EXERCISE GOAL =>
Please report how many lines in the records below contain "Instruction". Reply with the number alone.

DATA RECORDS =>
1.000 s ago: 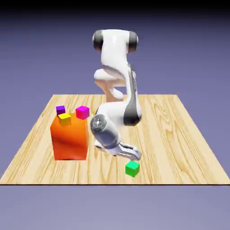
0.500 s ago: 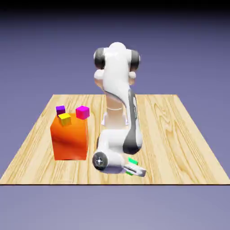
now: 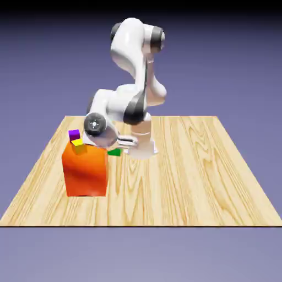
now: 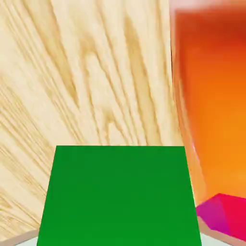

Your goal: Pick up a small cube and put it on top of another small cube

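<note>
Green cube fills the lower middle of the hand view, large and square-on, which fits it being clamped between the jaws; the fingertips themselves are hidden behind it. In the exterior view only a sliver of the green cube shows beneath the gripper, held in the air just at 3 o'clock of the orange block's top edge, clear of the table.

On the block's top sit a yellow cube and, just at 11 o'clock of it, a purple cube. The magenta cube cannot be seen in the exterior view, where the arm's wrist covers that spot, but the hand view shows it at about 4 o'clock of the green cube, beside the orange block, which fills the right side of that view.

By its looks the green cube is a rigid, light little block with flat, smooth faces. It should not deform under pressure, though smooth sides could let it slip or twist if the grip were off-centre. The sound way to hold it is on two opposite side faces, near their middle, so its bottom face stays level for setting down. It appears to be held that way now.

The likely step in hand is carrying it toward one of the small cubes on the block. Placement will call for a level, centred landing, since the target's top is no wider than the green cube itself.
</note>
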Available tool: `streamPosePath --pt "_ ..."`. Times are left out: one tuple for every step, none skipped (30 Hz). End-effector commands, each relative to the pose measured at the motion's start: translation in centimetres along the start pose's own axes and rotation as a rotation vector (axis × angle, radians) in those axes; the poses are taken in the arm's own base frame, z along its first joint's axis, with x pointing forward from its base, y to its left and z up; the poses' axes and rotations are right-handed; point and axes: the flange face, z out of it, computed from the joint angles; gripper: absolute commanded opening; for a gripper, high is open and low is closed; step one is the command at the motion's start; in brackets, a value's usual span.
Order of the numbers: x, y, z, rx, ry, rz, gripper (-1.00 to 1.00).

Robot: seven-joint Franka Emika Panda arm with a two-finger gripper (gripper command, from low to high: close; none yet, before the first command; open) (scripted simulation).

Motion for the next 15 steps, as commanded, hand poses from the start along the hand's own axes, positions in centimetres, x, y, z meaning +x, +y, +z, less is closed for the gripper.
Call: streamPosePath --pt "-0.4 1.6 0.2 -0.018 0.008 -0.017 -1.0" --pt "-0.7 3.3 0.4 -0.034 0.013 -0.033 -1.0" --pt "-1.0 4.9 0.7 -0.049 0.016 -0.049 -1.0" --pt "-1.3 6.5 1.0 -0.063 0.018 -0.065 -1.0" --pt "-1.4 7.2 1.2 -0.069 0.019 -0.072 -1.0" --pt "-1.4 7.2 1.2 -0.069 0.019 -0.072 -1.0" --pt "-1.1 7.0 2.3 -0.069 0.019 -0.071 -1.0" --pt "-0.9 6.9 3.5 -0.07 0.019 -0.071 -1.0" --pt "-0.6 6.8 4.6 -0.069 0.019 -0.071 -1.0" --pt "-0.4 6.6 5.8 -0.069 0.019 -0.071 -1.0" --pt "-0.3 6.5 7.0 -0.069 0.019 -0.072 -1.0" --pt "-0.2 6.4 7.4 -0.069 0.02 -0.072 -1.0" --pt "-0.2 6.4 7.4 -0.069 0.02 -0.072 1.0" --pt "-0.2 6.4 7.4 -0.069 0.02 -0.072 1.0" --pt "-0.4 6.6 6.2 -0.069 0.019 -0.071 1.0"
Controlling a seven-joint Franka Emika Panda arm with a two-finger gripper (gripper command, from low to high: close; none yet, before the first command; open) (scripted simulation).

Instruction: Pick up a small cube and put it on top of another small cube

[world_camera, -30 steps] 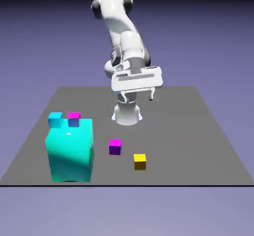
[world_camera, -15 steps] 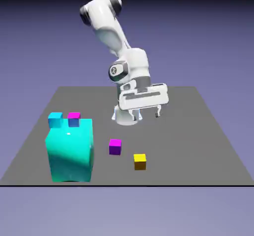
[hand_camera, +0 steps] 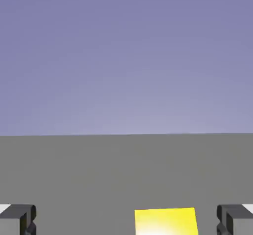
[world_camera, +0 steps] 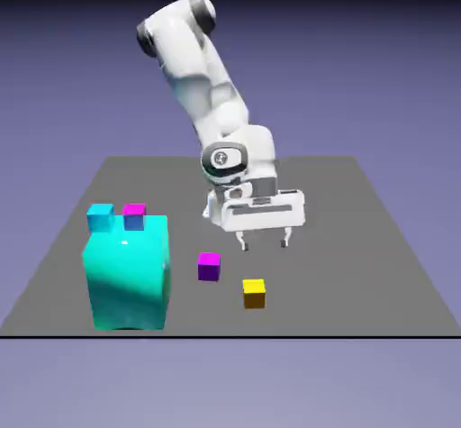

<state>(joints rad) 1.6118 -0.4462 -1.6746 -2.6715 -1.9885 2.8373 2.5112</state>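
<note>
Yellow cube [world_camera: 254,293] sits alone on the grey table [world_camera: 360,255] in the exterior view, toward the near edge and a little to the exterior view's right of centre. A purple cube [world_camera: 209,266] rests near it, slightly farther back and toward the exterior view's left, the two not touching. At the exterior view's left stands a large cyan block [world_camera: 127,273], with a small blue cube [world_camera: 101,216] and a small magenta cube [world_camera: 134,214] at its far top edge; whether these two sit on it or behind it cannot be told. The white arm [world_camera: 203,75] leans down over the table, and its gripper [world_camera: 264,242] hangs above the surface, behind and above the yellow cube, clear of every cube. The jaws stand spread apart with nothing between them.

In the hand view, the grey table fills the lower part of the picture and the blue-violet backdrop [hand_camera: 126,56] the upper part. Two grey fingertips [hand_camera: 19,218] show at the bottom corners, far apart. The yellow cube [hand_camera: 165,221] appears at the bottom edge, between the fingertips and nearer the right-hand one, touching neither.
</note>
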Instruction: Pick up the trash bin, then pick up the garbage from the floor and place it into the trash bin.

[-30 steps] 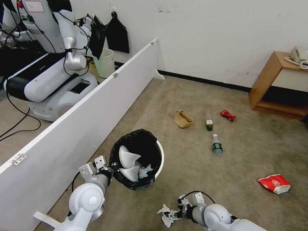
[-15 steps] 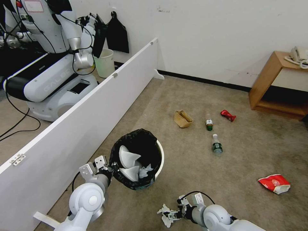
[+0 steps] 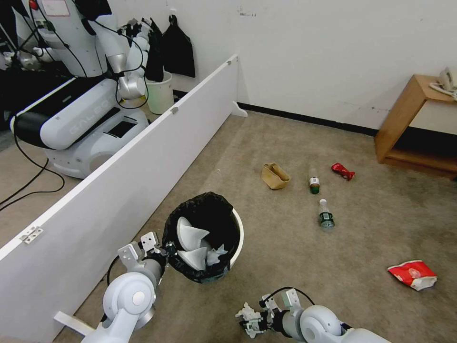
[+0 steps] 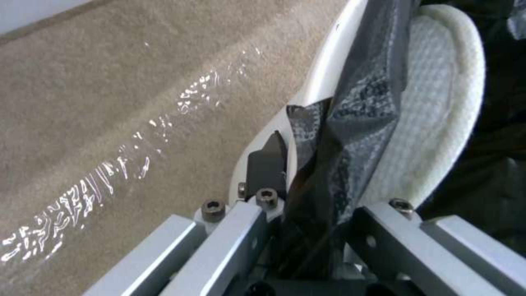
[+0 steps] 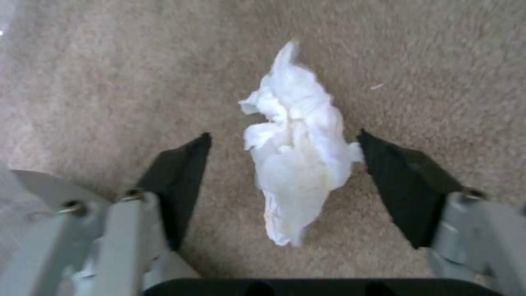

RESPONSE TO THIS TASK =>
2